▶ [What you are asked to do]: Your job is to set down the stretch of entries that opens with the line containing "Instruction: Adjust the" and closes with the line containing "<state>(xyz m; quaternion". Keep both end lines, copy each exactly, and add nothing.

▶ [Working data]:
◇ ◇ ◇ ◇ ◇ ◇ ◇

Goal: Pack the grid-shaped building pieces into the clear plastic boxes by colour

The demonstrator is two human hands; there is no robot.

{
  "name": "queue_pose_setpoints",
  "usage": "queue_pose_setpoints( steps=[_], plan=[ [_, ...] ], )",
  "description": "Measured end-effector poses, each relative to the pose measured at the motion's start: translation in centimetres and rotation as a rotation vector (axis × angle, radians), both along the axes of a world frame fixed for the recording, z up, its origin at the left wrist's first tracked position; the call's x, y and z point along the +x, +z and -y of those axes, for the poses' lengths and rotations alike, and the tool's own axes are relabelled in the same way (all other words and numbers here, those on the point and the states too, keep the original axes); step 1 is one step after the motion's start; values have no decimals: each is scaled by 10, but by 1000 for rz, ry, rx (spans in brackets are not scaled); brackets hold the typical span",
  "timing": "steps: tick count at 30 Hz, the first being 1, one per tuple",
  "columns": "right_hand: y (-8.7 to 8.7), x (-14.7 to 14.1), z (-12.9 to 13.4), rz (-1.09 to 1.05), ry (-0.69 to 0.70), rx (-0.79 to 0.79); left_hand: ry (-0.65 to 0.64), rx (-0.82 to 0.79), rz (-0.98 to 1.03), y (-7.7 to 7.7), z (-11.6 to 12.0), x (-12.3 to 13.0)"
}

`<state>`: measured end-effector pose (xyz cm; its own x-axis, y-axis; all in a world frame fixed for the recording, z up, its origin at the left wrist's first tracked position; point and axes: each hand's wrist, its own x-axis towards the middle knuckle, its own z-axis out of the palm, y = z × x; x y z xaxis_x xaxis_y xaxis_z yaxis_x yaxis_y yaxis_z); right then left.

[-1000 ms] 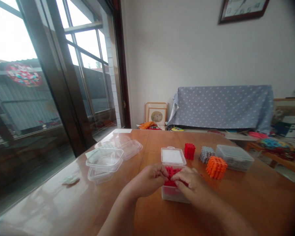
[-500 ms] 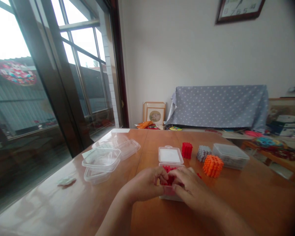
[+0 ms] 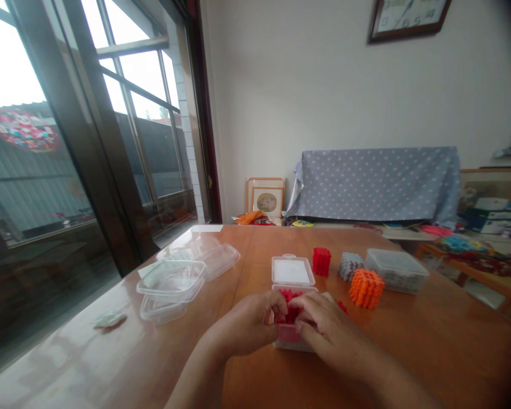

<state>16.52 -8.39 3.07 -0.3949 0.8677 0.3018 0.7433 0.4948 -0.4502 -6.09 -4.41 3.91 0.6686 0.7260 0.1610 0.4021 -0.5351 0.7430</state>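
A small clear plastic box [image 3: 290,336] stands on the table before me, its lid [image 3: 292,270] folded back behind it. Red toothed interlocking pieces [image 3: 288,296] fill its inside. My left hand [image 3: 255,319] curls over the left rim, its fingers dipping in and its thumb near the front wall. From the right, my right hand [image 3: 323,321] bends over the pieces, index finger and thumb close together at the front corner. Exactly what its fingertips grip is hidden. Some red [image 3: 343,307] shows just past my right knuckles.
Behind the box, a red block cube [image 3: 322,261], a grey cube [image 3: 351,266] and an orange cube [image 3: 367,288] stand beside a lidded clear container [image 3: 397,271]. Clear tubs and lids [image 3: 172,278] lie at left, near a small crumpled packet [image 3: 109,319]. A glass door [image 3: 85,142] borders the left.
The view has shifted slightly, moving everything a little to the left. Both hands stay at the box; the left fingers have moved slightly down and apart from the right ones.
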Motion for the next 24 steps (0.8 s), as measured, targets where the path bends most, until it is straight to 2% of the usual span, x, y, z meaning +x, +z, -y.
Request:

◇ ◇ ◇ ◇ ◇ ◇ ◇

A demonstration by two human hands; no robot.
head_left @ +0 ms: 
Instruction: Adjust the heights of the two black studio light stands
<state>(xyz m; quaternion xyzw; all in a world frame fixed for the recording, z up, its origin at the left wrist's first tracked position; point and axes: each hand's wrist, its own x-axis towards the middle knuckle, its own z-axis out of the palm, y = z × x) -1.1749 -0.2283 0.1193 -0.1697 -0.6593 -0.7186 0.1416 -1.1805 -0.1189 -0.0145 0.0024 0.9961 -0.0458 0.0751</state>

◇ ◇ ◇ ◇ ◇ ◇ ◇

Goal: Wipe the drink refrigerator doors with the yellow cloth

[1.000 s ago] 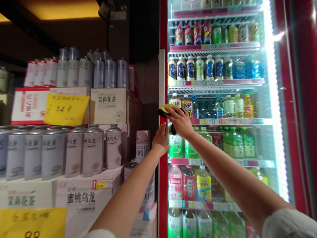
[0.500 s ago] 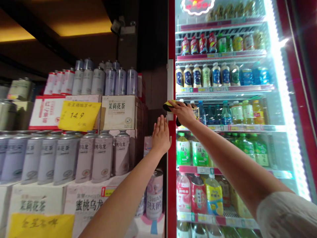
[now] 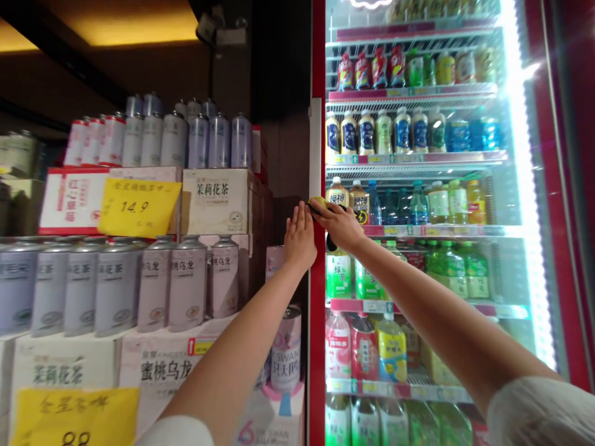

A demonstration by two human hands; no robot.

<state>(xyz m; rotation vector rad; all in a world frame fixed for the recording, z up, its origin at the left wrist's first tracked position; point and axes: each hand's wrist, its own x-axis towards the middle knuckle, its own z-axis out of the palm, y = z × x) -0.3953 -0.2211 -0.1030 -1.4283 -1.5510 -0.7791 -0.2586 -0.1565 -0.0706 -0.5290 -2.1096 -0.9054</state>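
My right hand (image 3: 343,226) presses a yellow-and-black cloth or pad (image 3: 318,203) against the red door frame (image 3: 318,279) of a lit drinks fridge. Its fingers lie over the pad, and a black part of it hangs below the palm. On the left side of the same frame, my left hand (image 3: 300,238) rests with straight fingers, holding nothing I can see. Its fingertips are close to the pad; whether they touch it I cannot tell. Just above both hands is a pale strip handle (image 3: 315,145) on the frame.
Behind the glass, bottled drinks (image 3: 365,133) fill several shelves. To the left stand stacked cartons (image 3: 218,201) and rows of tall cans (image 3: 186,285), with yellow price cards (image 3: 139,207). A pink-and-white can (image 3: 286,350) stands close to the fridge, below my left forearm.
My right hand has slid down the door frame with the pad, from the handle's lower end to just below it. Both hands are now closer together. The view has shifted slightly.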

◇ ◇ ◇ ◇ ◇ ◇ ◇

▶ [Exercise response]:
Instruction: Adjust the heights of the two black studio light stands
<state>(xyz m; quaternion xyzw; all in a world frame fixed for the recording, z up, its origin at the left wrist's first tracked position; point and axes: each hand's wrist, its own x-axis towards the middle knuckle, its own z-axis out of the palm, y = z × x) -1.1749 -0.2283 0.1193 -0.1697 -0.6593 -0.7186 0.1416 -1.1805 -0.1189 -0.0145 0.0024 0.9961 -0.0458 0.0751</state>

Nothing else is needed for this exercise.